Action item: Restate verbatim the span of lines below between the line with "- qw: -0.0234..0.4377" and the line with "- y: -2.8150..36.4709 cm", including those two lines, and only that span.

Extracted data entries:
BEGIN
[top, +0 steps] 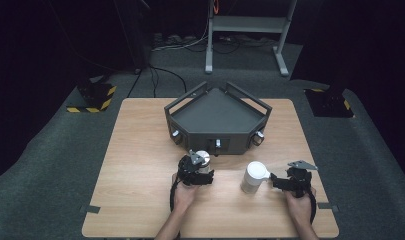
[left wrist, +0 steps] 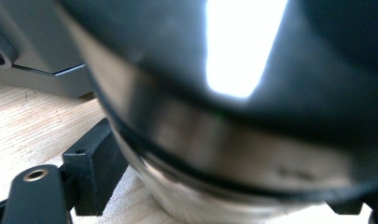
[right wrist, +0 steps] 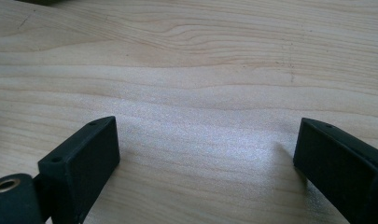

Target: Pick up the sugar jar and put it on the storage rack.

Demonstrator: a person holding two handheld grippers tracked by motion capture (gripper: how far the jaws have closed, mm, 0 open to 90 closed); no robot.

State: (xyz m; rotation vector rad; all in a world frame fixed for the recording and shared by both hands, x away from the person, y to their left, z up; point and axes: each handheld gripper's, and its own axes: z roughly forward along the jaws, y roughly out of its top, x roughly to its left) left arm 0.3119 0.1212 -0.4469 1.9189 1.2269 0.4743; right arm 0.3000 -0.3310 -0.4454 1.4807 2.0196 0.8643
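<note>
A round metal can with a dark shiny lid [top: 204, 158] stands on the wooden table [top: 140, 150] just in front of the grey box. My left gripper [top: 202, 169] reaches around it from the near side. In the left gripper view the can [left wrist: 233, 140] sits blurred and very close between the jaws, and the left pad [left wrist: 91, 172] lies against its wall. A white cup [top: 254, 176] stands to the right of it. My right gripper [top: 275, 181] is just right of the cup and apart from it. Its jaws [right wrist: 205, 163] stand open over bare wood.
A grey angular box with handles and small knobs [top: 217, 117] takes up the back middle of the table. Bare wood lies to the left of the left hand and along the front edge. Beyond the table are dark floor, cables and a metal stand [top: 247, 30].
</note>
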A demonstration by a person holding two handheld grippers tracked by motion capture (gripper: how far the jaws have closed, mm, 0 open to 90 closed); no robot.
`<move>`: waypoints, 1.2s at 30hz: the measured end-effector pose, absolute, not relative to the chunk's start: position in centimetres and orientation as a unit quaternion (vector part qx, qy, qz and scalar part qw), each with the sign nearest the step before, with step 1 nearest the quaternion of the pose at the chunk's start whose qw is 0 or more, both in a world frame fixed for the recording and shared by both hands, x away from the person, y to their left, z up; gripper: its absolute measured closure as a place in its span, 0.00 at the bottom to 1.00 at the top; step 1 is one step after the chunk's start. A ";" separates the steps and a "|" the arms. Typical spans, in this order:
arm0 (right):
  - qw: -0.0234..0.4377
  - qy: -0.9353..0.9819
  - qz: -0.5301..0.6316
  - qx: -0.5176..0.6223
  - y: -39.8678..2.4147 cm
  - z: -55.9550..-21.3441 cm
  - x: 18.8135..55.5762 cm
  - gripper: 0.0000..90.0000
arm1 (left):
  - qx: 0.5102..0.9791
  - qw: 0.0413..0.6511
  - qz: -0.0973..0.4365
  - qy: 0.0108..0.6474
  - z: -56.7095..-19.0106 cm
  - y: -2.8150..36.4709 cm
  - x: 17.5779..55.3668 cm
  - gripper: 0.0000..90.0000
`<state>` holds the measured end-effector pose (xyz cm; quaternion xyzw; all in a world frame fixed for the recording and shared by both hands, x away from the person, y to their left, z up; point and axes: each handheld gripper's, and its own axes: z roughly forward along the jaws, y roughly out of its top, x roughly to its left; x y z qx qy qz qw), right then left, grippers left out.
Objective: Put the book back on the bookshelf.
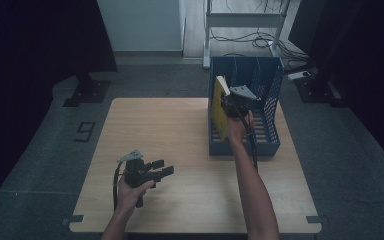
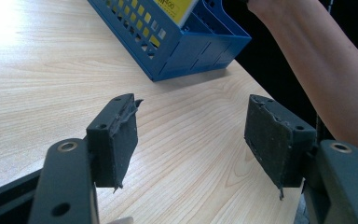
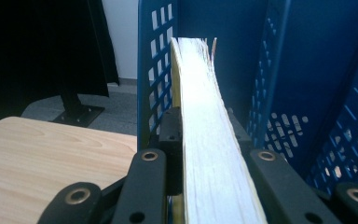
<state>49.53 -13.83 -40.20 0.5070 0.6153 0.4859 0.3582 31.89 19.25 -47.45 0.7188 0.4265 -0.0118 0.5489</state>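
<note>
A yellow-covered book (image 1: pixel 219 107) stands on edge in the left slot of a blue file rack (image 1: pixel 270 145) at the table's far right. My right gripper (image 1: pixel 232 105) is shut on the book, its jaws pressing both covers; the white page edge (image 3: pixel 205 140) runs up between them in the right gripper view. The rack's perforated walls (image 3: pixel 156 60) rise on both sides of the book. My left gripper (image 1: pixel 161 167) is held above the table's near left, open with nothing between its pads (image 2: pixel 119 140). The rack's corner (image 2: pixel 177 44) and the yellow cover (image 2: pixel 175 9) show beyond it.
The wooden table (image 1: pixel 165 130) has bare room across its left and middle. The rack has further dividers (image 1: pixel 257 75) to the right of the book. A metal stand (image 1: pixel 242 20) and cables lie on the floor behind the table. The person's right forearm (image 2: pixel 326 60) crosses the left gripper view.
</note>
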 end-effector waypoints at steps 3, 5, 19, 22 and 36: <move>0.361 0.613 0.486 0.508 -13.5 -40.3 50.2 0.83 | 0.719 0.548 -0.011 0.427 -47.5 19.4 31.9 0.38; 0.366 0.611 0.484 0.509 -13.3 -40.4 50.6 0.83 | 0.717 0.549 -0.012 0.429 -47.5 19.5 31.9 0.38; 0.374 0.604 0.486 0.510 -12.4 -41.0 52.6 0.83 | 0.714 0.551 -0.013 0.433 -47.6 19.8 31.9 0.38; 0.375 0.601 0.484 0.514 -12.3 -41.0 53.0 0.83 | 0.715 0.550 -0.013 0.432 -47.6 19.7 31.9 0.38; 0.379 0.607 0.481 0.506 -11.5 -41.5 53.7 0.81 | 0.718 0.548 -0.014 0.429 -47.7 19.5 31.9 0.39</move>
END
Result of this task:
  - qw: -0.0234..0.4377
  - qy: -0.9353..0.9819
  - qz: -0.5301..0.6316
  - qx: -0.5176..0.6223
  - y: -39.8678..2.4147 cm
  - z: -55.9550..-21.3441 cm
  - x: 18.8135..55.5762 cm
  - gripper: 0.0000..90.0000
arm1 (left):
  - qx: 0.5102..0.9791
  - qw: 0.0413..0.6511
  - qz: -0.0973..0.4365
  - qy: 0.0108..0.6474
  - z: -56.7095..-19.0106 cm
  - y: -2.8150..36.4709 cm

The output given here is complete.